= Elsie Spain =

English singer and actress (1879–1970)

Elsie Spain in 1910

Elsie Spain (1879 – 28 May 1970; born Elsie Butler) was an English opera singer and actress, best known for her performances in soprano roles of the Savoy Operas with the D'Oyly Carte Opera Company from 1908 to 1910 and in operettas and Edwardian musical comedies. She was one of the last leading ladies in the Gilbert and Sullivan roles personally trained by W. S. Gilbert. Among her roles in musicals, she originated the part of Princess Mathilde in the long-running The Quaker Girl.

==Life and career==

===Early years===
Spain was born in Reigate, Surrey. She studied at the Guildhall School of Music, after which, she began to perform on the concert stage. As an amateur with the Sydenham Operatic Society in 1897, she played Theresa in The Mountebanks by W. S. Gilbert and Alfred Cellier. She made her professional debut in 1907 as understudy to Isabel Jay as Sally in the musical Miss Hook of Holland at the Prince of Wales's Theatre, playing the role for two months in 1908.

===D'Oyly Carte===
Spain joined the D'Oyly Carte Opera Company in July 1908 in its second repertory season at the Savoy Theatre, playing Josephine in H.M.S. Pinafore. In September of that year, she left the company to play Bridgette in the musical The Hon'ble Phil at the Hicks Theatre. The show was not a particular success; it closed in December, by which time Spain had returned to the Savoy, taking over from Clara Dow as Phyllis in Iolanthe from November. She then reprised the role of Josephine and next played Yum-Yum in The Mikado in December 1908. In January 1909, she first played Gianetta in The Gondoliers and in March of that year played Elsie Maynard in The Yeomen of the Guard. The Billboard commented that Spain was "the greatest discovery [Helen Carte] has made for many years. She has a beautiful voice, and her charm of face and figure, coupled with some very dainty acting, are making her one of the big hits of the present season." A reviewer wrote of Spain in The Times: "Her voice is powerful and pleasing, and her high notes are effectively used." Spain and Clara Dow, the two sopranos who played leading roles in the 1908–09 season, were the last D'Oyly Carte principal sopranos personally trained by W. S. Gilbert.

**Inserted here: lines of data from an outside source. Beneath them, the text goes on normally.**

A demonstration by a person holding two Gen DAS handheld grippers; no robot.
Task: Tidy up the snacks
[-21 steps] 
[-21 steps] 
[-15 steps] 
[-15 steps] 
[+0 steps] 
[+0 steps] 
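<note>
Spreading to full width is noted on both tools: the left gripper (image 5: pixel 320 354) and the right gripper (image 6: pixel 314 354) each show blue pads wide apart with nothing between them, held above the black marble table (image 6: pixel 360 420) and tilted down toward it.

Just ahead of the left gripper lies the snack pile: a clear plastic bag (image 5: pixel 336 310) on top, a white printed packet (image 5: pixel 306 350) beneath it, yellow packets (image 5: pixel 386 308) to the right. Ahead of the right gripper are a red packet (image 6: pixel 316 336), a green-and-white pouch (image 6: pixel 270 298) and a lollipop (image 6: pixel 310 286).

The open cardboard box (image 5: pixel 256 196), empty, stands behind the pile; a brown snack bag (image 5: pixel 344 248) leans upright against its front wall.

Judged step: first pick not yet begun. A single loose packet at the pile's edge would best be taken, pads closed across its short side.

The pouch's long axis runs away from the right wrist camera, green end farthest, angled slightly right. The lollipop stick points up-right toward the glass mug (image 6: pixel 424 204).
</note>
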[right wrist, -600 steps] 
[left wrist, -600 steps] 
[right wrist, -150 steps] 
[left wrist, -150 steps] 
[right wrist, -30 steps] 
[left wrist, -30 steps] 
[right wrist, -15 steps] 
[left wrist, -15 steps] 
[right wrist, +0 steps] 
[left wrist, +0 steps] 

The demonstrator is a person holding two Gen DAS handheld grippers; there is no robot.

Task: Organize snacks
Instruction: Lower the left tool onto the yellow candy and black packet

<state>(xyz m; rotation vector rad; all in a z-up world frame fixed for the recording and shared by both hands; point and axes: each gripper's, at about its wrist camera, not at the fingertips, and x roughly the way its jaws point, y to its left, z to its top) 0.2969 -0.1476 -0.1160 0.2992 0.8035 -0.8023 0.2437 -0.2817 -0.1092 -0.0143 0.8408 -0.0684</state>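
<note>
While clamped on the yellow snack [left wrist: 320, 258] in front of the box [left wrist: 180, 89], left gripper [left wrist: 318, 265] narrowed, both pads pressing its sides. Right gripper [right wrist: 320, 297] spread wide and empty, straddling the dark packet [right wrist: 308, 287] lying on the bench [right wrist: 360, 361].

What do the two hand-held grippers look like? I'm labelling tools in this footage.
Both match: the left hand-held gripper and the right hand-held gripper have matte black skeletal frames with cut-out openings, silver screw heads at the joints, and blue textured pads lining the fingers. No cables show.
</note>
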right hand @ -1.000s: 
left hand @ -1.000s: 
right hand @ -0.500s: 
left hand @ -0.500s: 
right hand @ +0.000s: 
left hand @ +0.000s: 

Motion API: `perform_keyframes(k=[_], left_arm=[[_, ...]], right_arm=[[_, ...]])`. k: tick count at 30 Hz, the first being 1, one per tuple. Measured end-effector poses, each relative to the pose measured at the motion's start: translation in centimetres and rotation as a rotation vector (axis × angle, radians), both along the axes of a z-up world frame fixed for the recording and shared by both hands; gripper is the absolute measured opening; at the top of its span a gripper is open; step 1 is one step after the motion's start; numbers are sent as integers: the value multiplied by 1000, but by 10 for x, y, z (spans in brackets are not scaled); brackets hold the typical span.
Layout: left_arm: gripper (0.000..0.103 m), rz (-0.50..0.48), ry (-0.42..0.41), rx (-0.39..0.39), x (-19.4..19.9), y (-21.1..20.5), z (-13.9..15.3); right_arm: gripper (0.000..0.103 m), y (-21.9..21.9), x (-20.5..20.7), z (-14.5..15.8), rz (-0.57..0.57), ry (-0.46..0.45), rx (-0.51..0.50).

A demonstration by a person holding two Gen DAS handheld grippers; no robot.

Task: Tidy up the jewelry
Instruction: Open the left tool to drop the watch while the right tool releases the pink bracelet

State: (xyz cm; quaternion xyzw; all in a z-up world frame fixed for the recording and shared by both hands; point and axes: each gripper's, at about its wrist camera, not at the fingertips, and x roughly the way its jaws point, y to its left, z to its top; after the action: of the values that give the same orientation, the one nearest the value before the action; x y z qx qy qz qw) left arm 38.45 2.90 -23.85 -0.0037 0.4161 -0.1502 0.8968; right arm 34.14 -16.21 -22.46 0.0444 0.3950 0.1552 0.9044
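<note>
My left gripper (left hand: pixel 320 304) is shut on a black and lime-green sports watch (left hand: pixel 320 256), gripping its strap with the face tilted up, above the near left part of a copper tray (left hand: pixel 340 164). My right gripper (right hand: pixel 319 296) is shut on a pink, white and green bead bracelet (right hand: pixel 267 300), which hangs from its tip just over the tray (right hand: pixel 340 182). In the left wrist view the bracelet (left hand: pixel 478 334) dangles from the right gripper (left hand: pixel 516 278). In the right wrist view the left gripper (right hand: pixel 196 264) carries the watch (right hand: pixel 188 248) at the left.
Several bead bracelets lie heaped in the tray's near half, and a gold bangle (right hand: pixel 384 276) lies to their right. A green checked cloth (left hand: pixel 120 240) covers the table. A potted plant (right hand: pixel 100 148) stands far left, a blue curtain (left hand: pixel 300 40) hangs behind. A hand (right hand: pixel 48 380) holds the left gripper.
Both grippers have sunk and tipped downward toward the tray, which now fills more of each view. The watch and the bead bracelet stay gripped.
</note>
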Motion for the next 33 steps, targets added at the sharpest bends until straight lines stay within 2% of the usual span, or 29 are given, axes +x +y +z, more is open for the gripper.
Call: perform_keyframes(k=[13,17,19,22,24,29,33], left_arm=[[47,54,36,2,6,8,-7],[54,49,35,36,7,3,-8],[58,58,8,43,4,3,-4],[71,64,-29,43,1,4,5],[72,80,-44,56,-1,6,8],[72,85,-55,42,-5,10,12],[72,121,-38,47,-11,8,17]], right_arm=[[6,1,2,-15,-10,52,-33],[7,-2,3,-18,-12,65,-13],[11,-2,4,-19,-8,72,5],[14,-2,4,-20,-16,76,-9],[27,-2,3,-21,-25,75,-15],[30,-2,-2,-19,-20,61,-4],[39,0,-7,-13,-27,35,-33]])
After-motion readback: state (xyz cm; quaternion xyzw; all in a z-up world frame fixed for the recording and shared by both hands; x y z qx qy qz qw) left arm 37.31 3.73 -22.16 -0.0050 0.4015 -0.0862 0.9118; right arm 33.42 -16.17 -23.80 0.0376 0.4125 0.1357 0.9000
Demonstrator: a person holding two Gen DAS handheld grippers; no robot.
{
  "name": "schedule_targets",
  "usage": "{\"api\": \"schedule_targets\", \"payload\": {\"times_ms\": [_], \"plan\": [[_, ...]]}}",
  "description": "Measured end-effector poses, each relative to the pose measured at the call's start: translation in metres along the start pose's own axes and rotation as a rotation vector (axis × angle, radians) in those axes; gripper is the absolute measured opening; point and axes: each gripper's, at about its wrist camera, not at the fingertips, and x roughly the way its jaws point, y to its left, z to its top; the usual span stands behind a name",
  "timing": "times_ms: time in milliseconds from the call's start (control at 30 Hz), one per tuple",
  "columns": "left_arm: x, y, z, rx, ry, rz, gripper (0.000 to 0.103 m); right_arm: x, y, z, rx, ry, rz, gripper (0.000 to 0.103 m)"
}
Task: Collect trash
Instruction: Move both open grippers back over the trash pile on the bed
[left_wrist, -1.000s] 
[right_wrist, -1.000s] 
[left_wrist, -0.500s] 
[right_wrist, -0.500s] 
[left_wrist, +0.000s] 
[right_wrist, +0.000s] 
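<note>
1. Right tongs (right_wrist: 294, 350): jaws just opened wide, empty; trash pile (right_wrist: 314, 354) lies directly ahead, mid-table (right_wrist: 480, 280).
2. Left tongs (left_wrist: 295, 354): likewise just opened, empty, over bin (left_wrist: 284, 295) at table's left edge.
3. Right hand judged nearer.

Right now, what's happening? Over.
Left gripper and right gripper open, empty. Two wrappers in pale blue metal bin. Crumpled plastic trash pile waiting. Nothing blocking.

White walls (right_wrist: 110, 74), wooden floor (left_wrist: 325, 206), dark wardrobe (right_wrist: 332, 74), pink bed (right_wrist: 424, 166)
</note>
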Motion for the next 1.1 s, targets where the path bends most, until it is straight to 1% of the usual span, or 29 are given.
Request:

Spain left the D'Oyly Carte when its London season ended, but she had drawn the attention of C. H. Workman, the principal comic of the company, and when he became the manager of the Savoy Theatre in late 1909, he engaged her to star as Clarice in The Mountaineers, which ran into February 1910. The critics praised her performance. Workman also wished to engage her for the leading role of Selene in Fallen Fairies, but W. S. Gilbert insisted on casting Nancy McIntosh instead. Spain rejoined the D'Oyly Carte on tour in November 1909, again succeeding Dow in the roles of Josephine, Mabel in The Pirates of Penzance, the title role in Patience, Phyllis, the title role in Princess Ida, Yum-Yum, Elsie and Gianetta.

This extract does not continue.